Nuclear DNA diversity, population differentiation, and phylogenetic relationships in the California closed-cone pines based on RAPD and allozyme markers

Abstract

We studied nuclear gene diversity and population differentiation using 91-98 randomly amplified polymorphic DNA (RAPD) loci in the California closed-cone pines knobcone (Pinus attenuata Lemm.), bishop (P. muricata D. Don), and Monterey (P. radiata D. Don) pines. A total of 384 trees from 13 populations were analyzed for RAPDs and another sample of 242 trees from 12 of these 13 populations were analyzed at 32-36 allozyme loci, using a published data set. Twenty-eight of 30 (93%) comigrating RAPD fragments tested were found to be homologous by Southern hybridization in all three species. Using an enriched mitochondrial DNA (mtDNA) preparation and a chloroplast DNA (cpDNA) library as probes, two fragments of cpDNA origin, and one of mtDNA origin present among RAPD profiles were excluded from analysis of nuclear gene diversity. RAPD markers revealed moderately higher intrapopulation gene diversity and substantially higher total genetic diversity and population differentiation than did allozyme markers for each species.
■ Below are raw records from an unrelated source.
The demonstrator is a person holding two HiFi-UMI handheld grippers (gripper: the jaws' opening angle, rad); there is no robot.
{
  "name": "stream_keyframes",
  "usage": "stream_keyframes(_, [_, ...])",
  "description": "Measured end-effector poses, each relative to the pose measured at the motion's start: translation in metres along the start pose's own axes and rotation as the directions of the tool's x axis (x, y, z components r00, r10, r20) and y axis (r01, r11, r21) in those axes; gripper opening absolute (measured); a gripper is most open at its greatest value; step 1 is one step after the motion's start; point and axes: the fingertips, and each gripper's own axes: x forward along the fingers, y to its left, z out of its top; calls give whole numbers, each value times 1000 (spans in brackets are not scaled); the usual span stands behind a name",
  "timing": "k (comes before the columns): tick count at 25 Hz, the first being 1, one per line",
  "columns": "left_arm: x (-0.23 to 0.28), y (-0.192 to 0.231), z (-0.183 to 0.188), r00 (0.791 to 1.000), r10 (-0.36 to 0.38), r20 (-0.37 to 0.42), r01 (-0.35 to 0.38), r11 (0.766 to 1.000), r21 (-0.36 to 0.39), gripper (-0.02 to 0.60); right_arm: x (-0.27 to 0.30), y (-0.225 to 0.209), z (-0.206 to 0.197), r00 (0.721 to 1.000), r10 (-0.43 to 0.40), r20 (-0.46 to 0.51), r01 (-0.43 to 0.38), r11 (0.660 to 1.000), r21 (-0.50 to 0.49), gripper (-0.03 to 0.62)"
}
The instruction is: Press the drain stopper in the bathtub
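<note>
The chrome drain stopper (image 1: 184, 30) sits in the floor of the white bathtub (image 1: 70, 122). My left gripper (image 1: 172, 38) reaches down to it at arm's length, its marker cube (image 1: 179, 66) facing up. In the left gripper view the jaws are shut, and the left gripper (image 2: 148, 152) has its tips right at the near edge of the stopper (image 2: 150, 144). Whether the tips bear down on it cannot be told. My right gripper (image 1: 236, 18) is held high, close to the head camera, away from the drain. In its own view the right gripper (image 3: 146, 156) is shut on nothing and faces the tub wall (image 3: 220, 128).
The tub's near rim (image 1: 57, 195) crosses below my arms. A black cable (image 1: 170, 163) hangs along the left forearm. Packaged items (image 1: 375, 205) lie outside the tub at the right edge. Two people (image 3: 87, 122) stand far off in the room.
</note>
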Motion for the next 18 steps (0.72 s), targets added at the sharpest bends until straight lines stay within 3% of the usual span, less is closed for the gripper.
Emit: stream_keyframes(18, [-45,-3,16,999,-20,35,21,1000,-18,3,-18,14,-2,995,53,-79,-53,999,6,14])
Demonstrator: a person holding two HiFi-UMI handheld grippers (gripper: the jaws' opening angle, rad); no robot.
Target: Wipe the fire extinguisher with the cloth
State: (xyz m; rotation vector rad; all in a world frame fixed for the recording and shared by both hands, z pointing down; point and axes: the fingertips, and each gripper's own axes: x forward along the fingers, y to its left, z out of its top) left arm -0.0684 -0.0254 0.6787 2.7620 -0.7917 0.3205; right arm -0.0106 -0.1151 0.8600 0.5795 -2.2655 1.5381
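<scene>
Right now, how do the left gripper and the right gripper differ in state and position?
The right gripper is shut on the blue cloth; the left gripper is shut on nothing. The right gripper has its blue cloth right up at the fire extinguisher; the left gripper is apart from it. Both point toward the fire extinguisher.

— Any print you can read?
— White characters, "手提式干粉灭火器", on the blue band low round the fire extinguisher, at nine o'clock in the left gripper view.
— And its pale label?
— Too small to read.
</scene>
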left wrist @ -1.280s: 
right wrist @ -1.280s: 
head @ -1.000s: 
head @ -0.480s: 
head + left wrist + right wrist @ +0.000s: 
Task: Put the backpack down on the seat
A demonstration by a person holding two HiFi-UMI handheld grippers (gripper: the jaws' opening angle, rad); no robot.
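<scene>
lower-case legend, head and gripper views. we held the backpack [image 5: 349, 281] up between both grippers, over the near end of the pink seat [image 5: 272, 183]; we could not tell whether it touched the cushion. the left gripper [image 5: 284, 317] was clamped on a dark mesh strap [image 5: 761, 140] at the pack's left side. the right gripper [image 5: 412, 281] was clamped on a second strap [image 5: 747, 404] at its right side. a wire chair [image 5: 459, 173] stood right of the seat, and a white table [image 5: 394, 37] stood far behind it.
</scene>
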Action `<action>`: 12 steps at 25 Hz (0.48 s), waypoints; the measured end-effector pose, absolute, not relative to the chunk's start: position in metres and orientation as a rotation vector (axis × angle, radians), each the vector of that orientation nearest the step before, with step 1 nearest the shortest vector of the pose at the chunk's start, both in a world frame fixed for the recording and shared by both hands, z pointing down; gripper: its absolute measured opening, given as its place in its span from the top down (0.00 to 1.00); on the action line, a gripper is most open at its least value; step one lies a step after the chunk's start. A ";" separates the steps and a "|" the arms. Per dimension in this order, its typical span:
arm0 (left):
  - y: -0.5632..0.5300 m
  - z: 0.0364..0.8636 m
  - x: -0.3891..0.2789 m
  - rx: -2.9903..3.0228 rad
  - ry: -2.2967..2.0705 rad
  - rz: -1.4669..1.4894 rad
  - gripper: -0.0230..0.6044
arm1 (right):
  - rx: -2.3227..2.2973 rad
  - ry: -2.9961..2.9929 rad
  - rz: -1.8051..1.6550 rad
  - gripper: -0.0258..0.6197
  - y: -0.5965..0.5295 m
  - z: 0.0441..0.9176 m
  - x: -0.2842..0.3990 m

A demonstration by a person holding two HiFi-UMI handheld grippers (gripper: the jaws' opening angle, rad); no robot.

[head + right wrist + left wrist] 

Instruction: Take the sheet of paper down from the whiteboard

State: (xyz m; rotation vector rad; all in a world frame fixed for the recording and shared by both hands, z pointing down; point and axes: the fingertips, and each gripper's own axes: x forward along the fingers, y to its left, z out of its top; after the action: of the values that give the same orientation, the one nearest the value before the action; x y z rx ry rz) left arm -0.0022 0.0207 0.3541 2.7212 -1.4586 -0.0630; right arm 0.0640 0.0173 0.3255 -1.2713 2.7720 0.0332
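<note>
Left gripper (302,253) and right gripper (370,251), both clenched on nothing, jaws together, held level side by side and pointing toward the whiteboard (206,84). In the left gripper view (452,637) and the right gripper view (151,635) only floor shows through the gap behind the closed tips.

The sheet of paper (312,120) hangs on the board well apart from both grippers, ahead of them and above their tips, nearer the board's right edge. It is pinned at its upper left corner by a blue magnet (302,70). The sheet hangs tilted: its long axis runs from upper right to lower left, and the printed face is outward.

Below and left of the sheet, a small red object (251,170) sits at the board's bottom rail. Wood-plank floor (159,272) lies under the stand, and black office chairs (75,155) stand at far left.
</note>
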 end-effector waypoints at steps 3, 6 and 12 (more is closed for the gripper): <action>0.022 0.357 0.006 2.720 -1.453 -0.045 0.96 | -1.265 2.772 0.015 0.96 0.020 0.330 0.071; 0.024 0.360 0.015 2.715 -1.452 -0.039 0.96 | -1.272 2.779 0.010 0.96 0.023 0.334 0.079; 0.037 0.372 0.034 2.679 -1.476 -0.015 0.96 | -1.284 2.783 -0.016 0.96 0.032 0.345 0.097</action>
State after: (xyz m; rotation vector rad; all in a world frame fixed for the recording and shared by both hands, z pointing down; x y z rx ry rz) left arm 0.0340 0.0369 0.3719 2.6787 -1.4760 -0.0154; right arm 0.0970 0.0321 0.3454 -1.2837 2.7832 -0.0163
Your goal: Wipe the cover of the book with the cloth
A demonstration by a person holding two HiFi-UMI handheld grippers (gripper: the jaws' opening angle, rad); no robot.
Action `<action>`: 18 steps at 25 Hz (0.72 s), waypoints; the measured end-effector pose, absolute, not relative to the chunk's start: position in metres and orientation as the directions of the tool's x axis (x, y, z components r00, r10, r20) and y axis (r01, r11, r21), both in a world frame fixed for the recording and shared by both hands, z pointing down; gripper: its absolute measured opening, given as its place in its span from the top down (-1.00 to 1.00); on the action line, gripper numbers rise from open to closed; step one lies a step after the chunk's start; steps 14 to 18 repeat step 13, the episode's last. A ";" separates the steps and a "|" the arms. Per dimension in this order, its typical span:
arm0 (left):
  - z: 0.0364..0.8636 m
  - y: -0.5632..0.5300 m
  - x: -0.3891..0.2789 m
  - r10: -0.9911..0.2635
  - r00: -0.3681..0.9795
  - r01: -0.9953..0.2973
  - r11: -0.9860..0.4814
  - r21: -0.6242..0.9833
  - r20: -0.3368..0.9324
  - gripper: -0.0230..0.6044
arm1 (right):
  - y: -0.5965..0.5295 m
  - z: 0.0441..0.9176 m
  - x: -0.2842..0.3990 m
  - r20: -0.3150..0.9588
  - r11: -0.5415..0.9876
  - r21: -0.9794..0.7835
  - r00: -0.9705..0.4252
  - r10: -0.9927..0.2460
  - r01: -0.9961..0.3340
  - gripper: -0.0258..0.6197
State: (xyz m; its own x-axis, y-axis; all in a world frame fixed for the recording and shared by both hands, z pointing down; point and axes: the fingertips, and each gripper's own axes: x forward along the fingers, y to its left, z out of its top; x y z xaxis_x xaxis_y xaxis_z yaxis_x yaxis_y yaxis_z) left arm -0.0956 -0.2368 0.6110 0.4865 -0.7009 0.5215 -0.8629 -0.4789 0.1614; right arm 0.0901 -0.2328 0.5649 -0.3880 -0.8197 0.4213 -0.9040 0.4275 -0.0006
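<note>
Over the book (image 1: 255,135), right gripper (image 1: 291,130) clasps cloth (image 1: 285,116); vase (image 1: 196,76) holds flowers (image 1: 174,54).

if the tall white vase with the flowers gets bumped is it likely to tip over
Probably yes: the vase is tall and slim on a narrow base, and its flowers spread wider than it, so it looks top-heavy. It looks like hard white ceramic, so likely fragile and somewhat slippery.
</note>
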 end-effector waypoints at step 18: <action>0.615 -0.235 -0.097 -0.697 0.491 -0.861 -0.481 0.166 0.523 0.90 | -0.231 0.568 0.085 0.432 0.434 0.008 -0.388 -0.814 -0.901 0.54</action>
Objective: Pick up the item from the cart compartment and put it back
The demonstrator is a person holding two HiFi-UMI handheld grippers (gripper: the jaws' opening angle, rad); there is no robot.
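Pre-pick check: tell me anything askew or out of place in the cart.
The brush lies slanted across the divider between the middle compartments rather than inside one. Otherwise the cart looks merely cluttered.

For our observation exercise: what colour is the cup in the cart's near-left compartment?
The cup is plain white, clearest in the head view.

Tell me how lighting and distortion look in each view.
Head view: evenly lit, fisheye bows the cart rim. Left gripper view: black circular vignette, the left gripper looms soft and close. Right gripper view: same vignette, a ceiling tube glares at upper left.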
We performed a simulation study using allozyme data, which showed that the dominant and biallelic nature of RAPD markers could explain the differences observed in differentiation parameters, but not in gene diversity; RAPD phenotypes appear to represent more underlying gene diversity than do allozyme phenotypes. Results of joint phylogenetic analyses of both the RAPD and allozyme markers strongly supported a common ancestor for P. radiata and P. attenuata pines, and south-to-north migration histories for all three species.Key words: allozymes, dominance, gene diversity, Pinus attenuata, Pinus muricata, Pinus radiata, phylogeny, RAPDs.